All lines in the data bearing the string "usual" should be identified and copied.

Saved entries:
=== Begin Enclosure ===

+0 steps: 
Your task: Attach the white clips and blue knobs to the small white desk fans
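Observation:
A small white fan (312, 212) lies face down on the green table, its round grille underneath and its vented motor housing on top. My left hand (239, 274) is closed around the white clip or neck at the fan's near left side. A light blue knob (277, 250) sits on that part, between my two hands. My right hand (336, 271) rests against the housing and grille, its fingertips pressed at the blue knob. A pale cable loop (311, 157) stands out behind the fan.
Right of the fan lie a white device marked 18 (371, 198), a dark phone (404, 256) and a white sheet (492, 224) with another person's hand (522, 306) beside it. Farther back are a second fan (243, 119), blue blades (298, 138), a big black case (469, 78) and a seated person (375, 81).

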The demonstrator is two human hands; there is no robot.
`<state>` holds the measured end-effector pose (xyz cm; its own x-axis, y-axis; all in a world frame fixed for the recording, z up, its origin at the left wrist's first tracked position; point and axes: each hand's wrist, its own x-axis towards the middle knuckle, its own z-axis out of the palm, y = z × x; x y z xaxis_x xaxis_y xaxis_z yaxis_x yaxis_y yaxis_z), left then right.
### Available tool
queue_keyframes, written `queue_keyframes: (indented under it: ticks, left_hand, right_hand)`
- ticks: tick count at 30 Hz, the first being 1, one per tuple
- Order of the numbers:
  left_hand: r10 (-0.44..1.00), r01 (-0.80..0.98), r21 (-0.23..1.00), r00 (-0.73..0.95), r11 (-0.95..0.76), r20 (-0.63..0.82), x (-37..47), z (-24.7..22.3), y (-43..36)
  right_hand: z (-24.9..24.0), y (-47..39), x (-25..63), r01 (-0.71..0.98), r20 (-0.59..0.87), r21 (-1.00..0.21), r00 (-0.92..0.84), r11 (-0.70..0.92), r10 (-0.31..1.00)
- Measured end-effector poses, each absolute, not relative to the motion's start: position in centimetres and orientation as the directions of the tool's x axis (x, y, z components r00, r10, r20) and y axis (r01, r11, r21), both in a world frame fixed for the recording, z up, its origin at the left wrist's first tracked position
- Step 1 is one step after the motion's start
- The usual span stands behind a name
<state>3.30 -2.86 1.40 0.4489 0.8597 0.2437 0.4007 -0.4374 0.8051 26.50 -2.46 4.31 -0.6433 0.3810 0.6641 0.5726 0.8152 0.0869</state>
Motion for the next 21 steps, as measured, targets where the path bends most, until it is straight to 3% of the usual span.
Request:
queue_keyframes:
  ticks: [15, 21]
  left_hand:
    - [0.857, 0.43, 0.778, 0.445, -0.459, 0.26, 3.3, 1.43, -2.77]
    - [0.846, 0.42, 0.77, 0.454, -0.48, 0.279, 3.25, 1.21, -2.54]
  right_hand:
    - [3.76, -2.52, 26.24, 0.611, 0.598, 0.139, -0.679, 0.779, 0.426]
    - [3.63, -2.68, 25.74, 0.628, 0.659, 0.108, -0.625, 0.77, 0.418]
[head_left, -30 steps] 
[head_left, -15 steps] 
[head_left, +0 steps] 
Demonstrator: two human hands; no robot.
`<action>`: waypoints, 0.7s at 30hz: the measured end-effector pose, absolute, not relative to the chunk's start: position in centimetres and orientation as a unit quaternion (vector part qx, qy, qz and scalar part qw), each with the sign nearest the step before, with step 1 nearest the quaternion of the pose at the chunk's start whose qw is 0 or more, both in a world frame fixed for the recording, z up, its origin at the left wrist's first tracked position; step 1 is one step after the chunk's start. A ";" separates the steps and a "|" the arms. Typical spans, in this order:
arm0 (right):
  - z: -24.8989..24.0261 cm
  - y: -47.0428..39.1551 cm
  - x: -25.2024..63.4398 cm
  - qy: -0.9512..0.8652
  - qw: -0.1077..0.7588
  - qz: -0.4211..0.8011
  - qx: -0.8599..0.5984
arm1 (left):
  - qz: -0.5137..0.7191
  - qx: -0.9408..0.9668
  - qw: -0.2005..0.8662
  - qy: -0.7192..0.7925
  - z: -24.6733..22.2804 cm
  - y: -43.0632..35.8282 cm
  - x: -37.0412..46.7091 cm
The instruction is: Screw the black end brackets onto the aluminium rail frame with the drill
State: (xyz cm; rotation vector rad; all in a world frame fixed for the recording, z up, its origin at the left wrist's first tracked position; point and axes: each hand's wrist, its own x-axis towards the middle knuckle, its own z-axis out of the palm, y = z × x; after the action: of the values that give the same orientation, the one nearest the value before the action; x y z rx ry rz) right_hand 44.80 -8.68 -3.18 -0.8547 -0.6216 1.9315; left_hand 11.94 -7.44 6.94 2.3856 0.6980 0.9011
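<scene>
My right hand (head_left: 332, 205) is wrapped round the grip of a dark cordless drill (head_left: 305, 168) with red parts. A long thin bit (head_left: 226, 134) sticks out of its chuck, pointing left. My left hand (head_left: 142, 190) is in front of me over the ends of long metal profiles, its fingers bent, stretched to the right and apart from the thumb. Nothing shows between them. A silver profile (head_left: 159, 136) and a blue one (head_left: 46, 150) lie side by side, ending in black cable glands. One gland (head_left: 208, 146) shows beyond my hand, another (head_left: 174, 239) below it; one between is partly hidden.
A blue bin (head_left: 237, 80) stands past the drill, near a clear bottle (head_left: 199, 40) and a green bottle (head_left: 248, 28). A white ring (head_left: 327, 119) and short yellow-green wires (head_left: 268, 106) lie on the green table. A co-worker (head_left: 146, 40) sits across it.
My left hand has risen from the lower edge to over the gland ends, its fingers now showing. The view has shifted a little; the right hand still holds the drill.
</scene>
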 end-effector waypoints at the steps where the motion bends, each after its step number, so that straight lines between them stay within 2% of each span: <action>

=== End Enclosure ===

TASK RESPONSE ->
- The usual span stands behind a name
Motion for the next 21 steps, as measured, targets where the path bends most, until it is straight to 3% of the usual span.

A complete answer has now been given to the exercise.